Planned tax protectionist for fund firms
Rob Carrick The Globe and Mail Tuesday, August 22, 2000

Aside from the mutual fund industry, it's hard to find anyone who would benefit from the federal Finance Department's plan to tax the living daylights out of U.S. exchange-traded funds.

Investors would lose access to one of the best products to come around in a long time. Think of exchange-traded funds, also known as index participation units, as a supercheap, ultraversatile kind of index mutual fund that's traded on a stock exchange. These funds are available in Canada, but the real action is in the U.S. market.

The federal government won't gain a thing, either, if it taxes exchange-traded funds as punitively as planned.

The point of the new legislation is to go after people who duck their Canadian tax obligations by stashing money in foreign investments. This would be accomplished by making investors pay tax every year on any profits they make from foreign investment funds, including regular U.S. mutual funds and exchange-traded funds.

Worse, people would have to pay tax at the same rate as ordinary income, which means no preferential capital gains rate.

You'd still be able to buy U.S. exchange-traded funds as foreign content in a tax-sheltered retirement account, but they'd be useless for regular investing. Net result: No extra taxes for Ottawa because no one wants to hold U.S. exchange-traded funds in a non-registered account.

The outlook would be quite a lot brighter from the fund industry's point of view if the new rules were put in place as they are.

Right now, the fund industry in Canada has about $420-billion in assets. If exchange-traded funds proliferate, fund companies are going to be in a tough fight to hold on to these assets, never mind increase them.

Exchange-traded funds are still unknown to the majority of investors, but in 10 years it's quite possible they'll rival the popularity of regular mutual funds.

Exchange-traded funds charge a lot less in continuing management fees than regular mutual funds, even index funds. With their lower fees, exchange-traded funds should be able to outperform the majority of regular mutual funds over time.

In Canada, the only exchange-traded fund now available is the i60 (XIU-TSE), which tracks the S&P/TSE 60 index of big blue chips. Four more funds are coming soon, two of which will hold bonds. The other two will be fully eligible for retirement accounts while tracking the S&P 500 stock index and the Morgan Stanley Capital International-Europe, Australasia and Far East index.

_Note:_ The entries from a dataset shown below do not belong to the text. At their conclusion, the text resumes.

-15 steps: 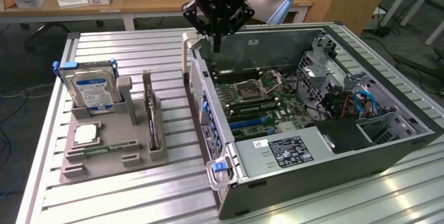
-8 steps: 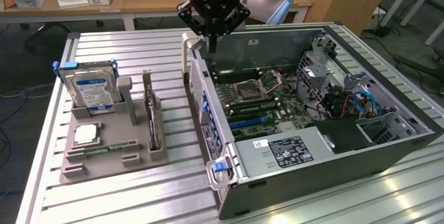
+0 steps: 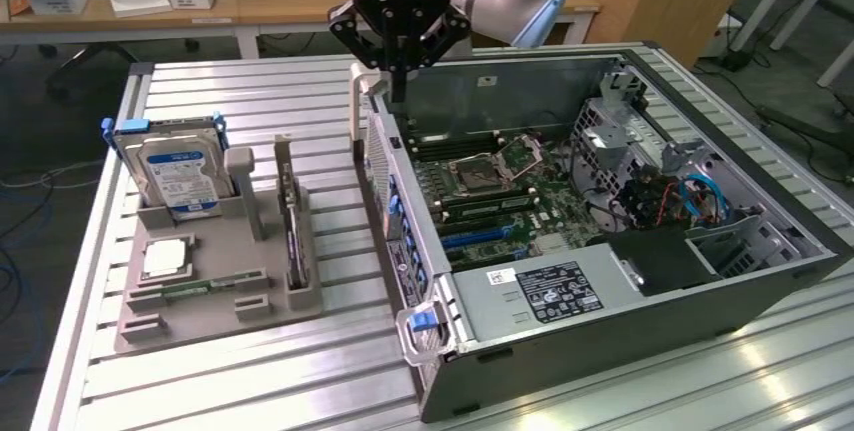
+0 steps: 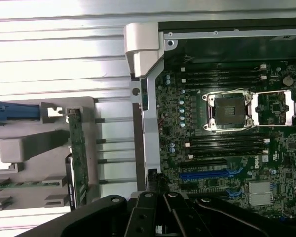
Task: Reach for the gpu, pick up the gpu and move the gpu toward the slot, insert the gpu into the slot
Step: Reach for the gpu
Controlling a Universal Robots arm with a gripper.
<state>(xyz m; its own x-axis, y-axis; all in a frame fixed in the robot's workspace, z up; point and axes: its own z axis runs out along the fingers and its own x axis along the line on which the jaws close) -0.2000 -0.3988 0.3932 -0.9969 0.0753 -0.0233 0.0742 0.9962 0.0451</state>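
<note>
At the exterior view's left, a gray holder (image 3: pixel 214 316) sits on the ribbed metal tabletop (image 3: pixel 267 91). A blue-labelled hard drive (image 3: pixel 180 176) stands upright at the holder's far end, with a square processor chip (image 3: pixel 163 256) lying flat in front of it and a slim memory stick (image 3: pixel 214 286) lying flat a little nearer the camera. Along the holder's right side the gpu (image 3: pixel 292 241) stands on its long edge in its own groove, untouched. In the wrist view it shows edge-on as a narrow green strip beside the gray blocks. Just right of the holder, across a bare strip of tabletop, lies the open computer case (image 3: pixel 747 291), on its side with the motherboard (image 3: pixel 521 191) facing up. On the board are an empty processor socket (image 3: pixel 477 173), dark memory slots on either side of it, and a blue slot (image 3: pixel 487 236) nearer the camera. At the upper middle of the exterior view the black gripper (image 3: pixel 398 69) hangs over the case's far left corner, beside a pale post (image 3: pixel 356 101) on that corner. Its fingers are pressed together with nothing between them, and it is well apart from the gpu. Toward the right of the case are metal brackets and a bundle of blue cables (image 3: pixel 694 196).
</note>
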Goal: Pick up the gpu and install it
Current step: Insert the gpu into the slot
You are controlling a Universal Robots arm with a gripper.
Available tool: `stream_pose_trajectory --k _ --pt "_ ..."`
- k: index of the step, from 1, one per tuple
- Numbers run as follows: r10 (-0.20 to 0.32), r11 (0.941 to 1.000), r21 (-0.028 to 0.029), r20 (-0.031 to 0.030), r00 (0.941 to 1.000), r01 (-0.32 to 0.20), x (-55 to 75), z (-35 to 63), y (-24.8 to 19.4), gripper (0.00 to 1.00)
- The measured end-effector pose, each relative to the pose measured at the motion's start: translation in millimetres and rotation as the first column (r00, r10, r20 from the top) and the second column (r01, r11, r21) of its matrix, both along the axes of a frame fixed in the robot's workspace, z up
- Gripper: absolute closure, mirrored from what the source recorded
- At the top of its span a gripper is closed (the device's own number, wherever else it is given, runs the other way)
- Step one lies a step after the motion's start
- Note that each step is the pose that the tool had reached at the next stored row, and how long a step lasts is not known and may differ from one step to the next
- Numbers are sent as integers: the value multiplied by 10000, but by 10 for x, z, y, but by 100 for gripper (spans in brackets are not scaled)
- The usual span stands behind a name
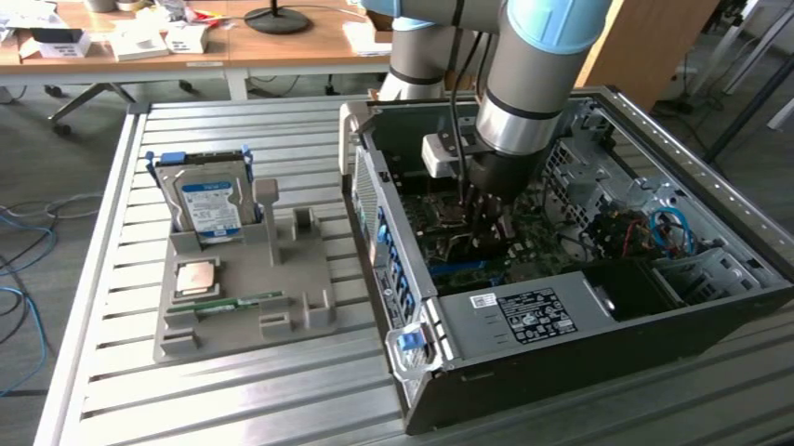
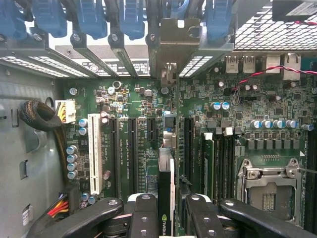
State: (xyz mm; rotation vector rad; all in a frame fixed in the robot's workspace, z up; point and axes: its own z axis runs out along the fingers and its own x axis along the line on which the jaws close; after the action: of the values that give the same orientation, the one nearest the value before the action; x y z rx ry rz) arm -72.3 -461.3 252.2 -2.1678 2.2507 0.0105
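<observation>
Across the slatted metal worktop (image 1: 248,390) we see an open computer case (image 1: 596,372) lying on its side and taking up most of the exterior view's right, with the grey and light-blue arm (image 1: 534,84) reaching down into it from above. Just beside the case, on the exterior view's left, a grey fixture tray (image 1: 236,321) rests on the worktop. A blue-labelled hard drive (image 1: 208,206) stands upright at the tray's far end, a square processor chip (image 1: 199,277) lies flat near its middle, and a narrow green memory stick (image 1: 242,302) lies close by the chip toward the near edge. Inside the case a silver power supply (image 1: 522,316) with a printed label sits at the near end, and the green motherboard (image 2: 124,99) covers the floor. In the wrist view the gpu (image 2: 165,183) is seen edge-on over that board, a green logo on its near edge. The tool (image 2: 171,201) is clamped on the gpu, with black fingers (image 2: 146,218) pressed against either face. The card runs in line with the dark expansion slots, between a long white slot (image 2: 94,153) on one side and the CPU socket (image 2: 267,183) on the other, its far end pointing at the rear openings under the blue latches (image 2: 131,17). Whether its lower edge sits in a slot, we cannot tell.
</observation>
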Motion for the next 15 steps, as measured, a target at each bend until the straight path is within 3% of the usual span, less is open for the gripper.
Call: stream_pose_trajectory --k 15 --pt "0 10000 1 1 10000 0 -1 -22 0 74"
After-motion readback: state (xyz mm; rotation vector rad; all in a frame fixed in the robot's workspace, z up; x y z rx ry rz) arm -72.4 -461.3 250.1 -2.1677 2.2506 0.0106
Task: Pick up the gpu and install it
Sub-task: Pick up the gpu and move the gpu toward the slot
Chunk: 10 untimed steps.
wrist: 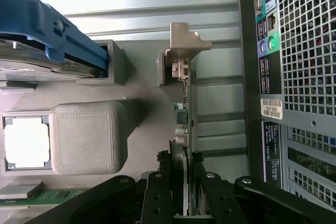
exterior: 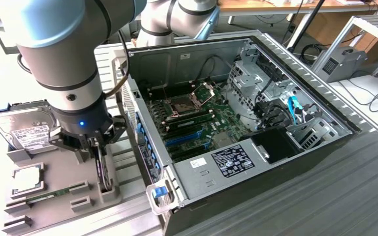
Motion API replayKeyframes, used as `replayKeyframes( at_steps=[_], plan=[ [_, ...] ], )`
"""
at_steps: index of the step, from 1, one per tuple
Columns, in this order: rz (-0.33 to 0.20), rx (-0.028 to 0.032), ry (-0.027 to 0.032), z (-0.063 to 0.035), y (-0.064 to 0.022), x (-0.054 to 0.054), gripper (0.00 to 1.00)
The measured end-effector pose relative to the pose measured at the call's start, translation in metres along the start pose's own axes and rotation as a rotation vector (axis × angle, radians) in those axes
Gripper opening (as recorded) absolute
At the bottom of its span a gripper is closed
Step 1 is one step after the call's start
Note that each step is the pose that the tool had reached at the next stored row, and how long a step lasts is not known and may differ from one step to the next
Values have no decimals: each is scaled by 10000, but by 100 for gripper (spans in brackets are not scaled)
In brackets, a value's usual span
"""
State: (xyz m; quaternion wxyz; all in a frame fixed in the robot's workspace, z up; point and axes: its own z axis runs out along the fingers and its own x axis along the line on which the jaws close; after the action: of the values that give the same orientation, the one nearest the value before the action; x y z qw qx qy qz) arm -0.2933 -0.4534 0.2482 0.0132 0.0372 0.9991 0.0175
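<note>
The gpu stands on edge in a grey holder on the parts tray, just beside the open computer case. In the wrist view the gpu is a thin card seen edge-on, with its silver end bracket at the far end. My gripper is lowered straight onto it. Its two black fingers press against both faces of the card near its middle, so the gripper is shut on the gpu. The card still rests in its holder.
The case lies open with the motherboard and blue slots exposed. On the tray are a hard drive in a blue frame, a processor and a green memory stick. The case's rear panel stands close beside the card.
</note>
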Motion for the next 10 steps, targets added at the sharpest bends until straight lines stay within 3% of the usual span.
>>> replayKeyframes(
  at_steps=[10],
  plan=[
    [0,0,1,-35,1,-1,26]
  ],
)
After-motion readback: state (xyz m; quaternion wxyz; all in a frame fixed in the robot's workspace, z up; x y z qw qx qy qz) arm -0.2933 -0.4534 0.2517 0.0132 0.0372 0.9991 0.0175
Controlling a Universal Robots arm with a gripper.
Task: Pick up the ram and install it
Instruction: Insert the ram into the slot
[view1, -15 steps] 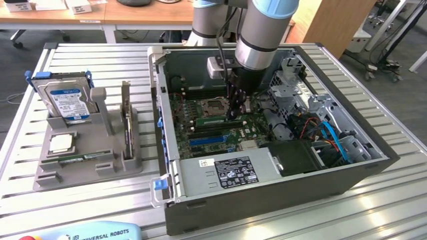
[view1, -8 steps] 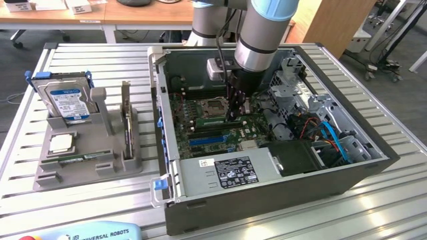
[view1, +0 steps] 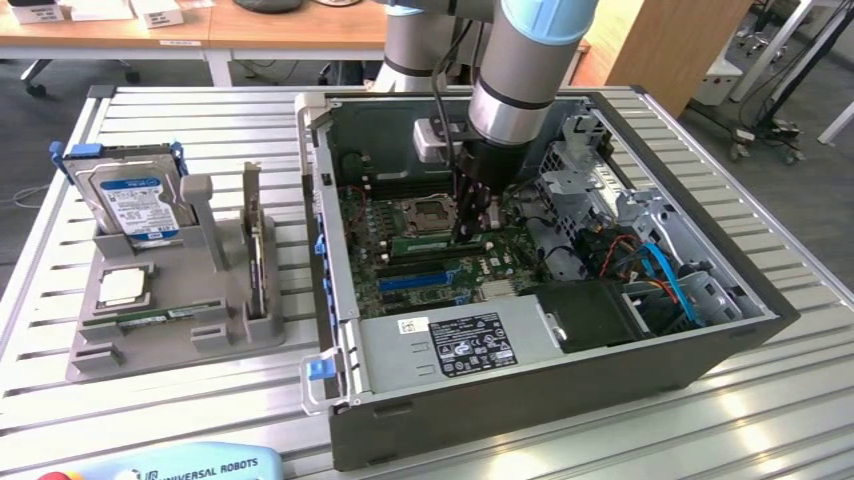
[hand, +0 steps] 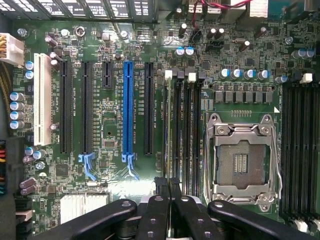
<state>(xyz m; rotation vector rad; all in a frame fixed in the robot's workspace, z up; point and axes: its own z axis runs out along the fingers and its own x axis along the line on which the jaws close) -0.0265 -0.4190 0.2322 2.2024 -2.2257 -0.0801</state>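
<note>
Exterior view: slatted metal table (view1: 747, 420); open computer case (view1: 561, 375) lying on it, motherboard (view1: 387, 215) exposed; arm reaching down into the case; gripper (view1: 470, 238) low over the board, just beside the CPU socket (view1: 430, 211), on the side toward the blue slot (view1: 411, 282); the ram (view1: 420, 244), a thin green stick, on edge at the fingertips, running off toward the exterior view's left; grey holder (view1: 174, 345) outside the case at the exterior view's left, carrying a hard drive (view1: 138, 205) and an upright expansion card (view1: 251, 235).

Wrist view: motherboard (hand: 240, 107) seen from above; gripper (hand: 167, 184) with jaws drawn together, clamped on the ram (hand: 166, 130); ram seen edge-on along the memory slot nearest the blue slot (hand: 127, 107); CPU socket (hand: 241, 160) beyond the remaining memory slots; whether the stick is fully seated cannot be told.
</note>
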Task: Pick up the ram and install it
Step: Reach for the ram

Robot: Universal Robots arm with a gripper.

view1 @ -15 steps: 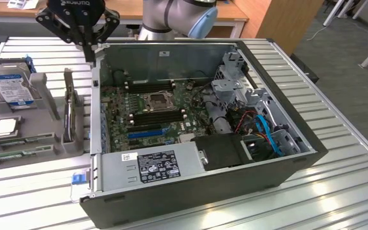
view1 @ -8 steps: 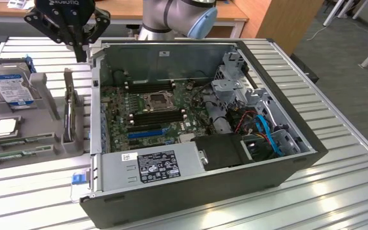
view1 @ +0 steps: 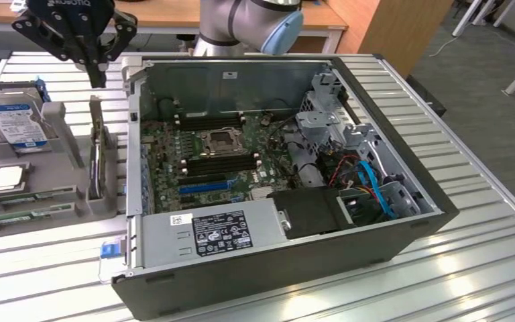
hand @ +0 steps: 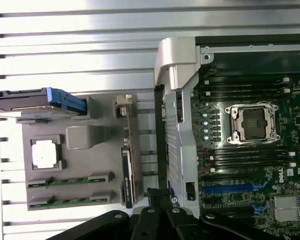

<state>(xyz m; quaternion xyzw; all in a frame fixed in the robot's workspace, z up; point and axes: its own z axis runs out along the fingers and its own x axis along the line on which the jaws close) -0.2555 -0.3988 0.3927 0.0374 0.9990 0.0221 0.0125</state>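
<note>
The claw point(view1: 96, 70), closed on nothing, hangs at 11 o'clock in the exterior view, above the far end of the gray holder point(view1: 47, 178). Its body carries upside-down ROBOTIQ lettering. The ram point(view1: 27, 198) lies flat in the holder's near slots, around 8 o'clock, with a second stick point(view1: 21, 217) just beside it, both well apart from the claw. A drive point(view1: 11, 117) with a blue-and-white label stands at 10 o'clock, its print too small to read. The open case point(view1: 284, 295) sits on the slatted surface point(view1: 472, 282). In the wrist view the motherboard point(hand: 240, 200) bears DELL.
</note>
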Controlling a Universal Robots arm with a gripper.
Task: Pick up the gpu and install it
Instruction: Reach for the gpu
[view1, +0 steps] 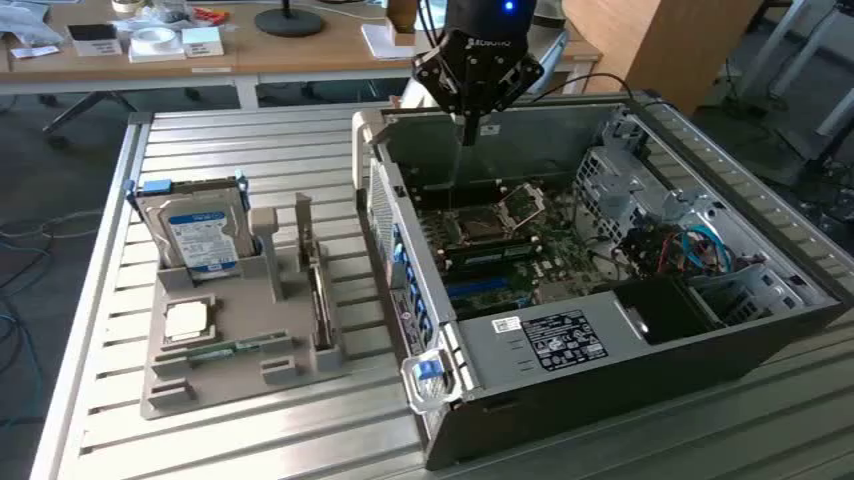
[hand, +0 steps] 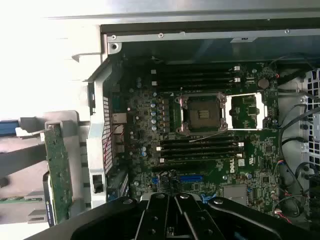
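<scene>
Jaws shut, empty, over open computer case (view1: 641, 370). Gpu (view1: 320, 300) upright in tray (view1: 214, 385), well aside from jaws. Best grip likely top edge, squarely.

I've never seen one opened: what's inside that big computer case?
A green motherboard with an open processor socket, memory slots, and coloured cables. A labelled black box covers whatever lies beneath it.

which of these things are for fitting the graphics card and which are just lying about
For the job: graphics card, on edge in the grey holder; open computer case with its motherboard; gripper, shut and holding nothing, above the case.
Lying about: hard drive, processor chip and memory stick, all in the same holder.
</scene>
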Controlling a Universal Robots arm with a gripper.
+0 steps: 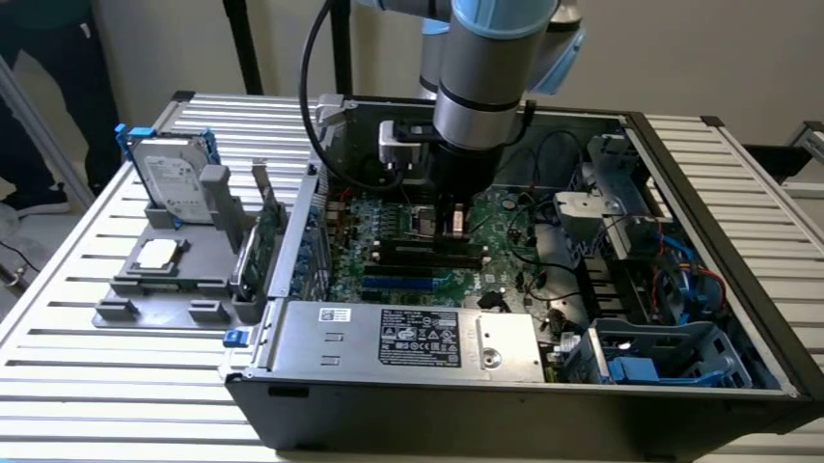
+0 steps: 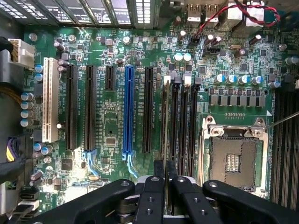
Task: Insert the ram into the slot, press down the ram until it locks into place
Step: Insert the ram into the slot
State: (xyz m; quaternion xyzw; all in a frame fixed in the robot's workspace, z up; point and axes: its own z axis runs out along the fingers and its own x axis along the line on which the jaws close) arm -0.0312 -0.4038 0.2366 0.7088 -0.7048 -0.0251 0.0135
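I see my gripper low over the motherboard, fingers pinched on the ram. The ram stands edge-on right below them in the slot, between a black expansion slot and the neighbouring memory sockets.

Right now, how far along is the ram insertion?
Done: the ram is picked up, and the gripper is shut on it. In hand: it hangs edge-on over the black memory slots. Left: seating it in a slot and pressing until it locks.
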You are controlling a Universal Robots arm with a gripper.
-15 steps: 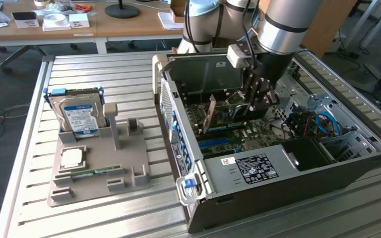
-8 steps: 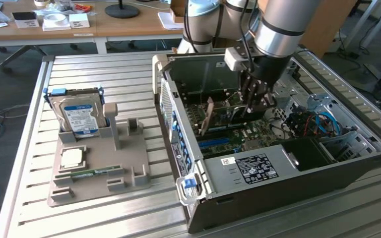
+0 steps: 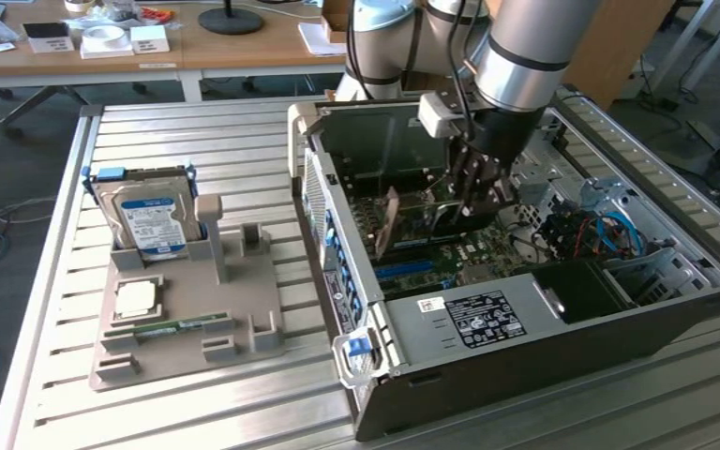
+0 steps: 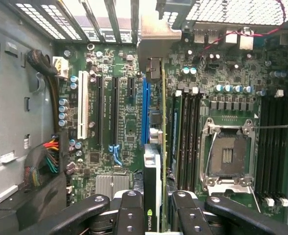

None of these products would be affected by the proposed new tax rules, but a far broader selection of U.S. funds would be.

There are 56 new exchange-traded funds called iShares that are listed on the American Stock Exchange and thus are easily available through Canadian brokers. Want more variety? Then consider HOLDRs, an Amex-traded product that stands for "holding company depositary receipts."

The proposed new law from the Finance Department would sure be a help for Canada's mutual fund industry in fending off the threat from these products, much like high tariffs helped protect uncompetitive industries from foreign competition in days gone by.

Conspiracy theorists have jumped on this point, but a Finance official laughed it off.

"I can't emphasize this enough," he said. "We aren't trying to do any industrial policy here to boost the fortunes of Canadian mutual funds."

Finance may not intend to protect the mutual fund industry, but that would be the net result.

Who suffers? Regular investors do. All because they were caught like dolphins in the Finance Department's tuna nets.

Finance will accept comments on its proposed new legislation until Sept. 1, which means there's still a little time left to argue for some kind of exemption for U.S. investment funds, including exchange-traded funds.

It's worth noting that Finance originally intended to make an exemption for U.S. investment vehicles when they announced the new tax regulations in the 1999 federal budget. The exemption disappeared last November, however.

According to the Finance official, the change came after the department lost confidence that U.S. tax laws were stringent enough to keep track of what Canadian investors were earning south of the border.

Finance should put the U.S. exemption back, and it's not just me who's saying so. Since the department's plans were mentioned in a Personal Finance column last week, readers have sent a steady flow of angry e-mails.

One reader, Ernie Jerome of Nanaimo, B.C., even took a moment to e-mail while vacationing in New Zealand.

"Aside from any doubtful effect on reducing tax evasion," he wrote, "the Finance Department's proposed tax measures will . . . help maintain the Canadian mutual fund industry's excessive management fees by using discriminatory tax rules to effectively block Canadians' access to index units which have much lower management fees."

Thanks, Mr. Jerome. That about sums it up.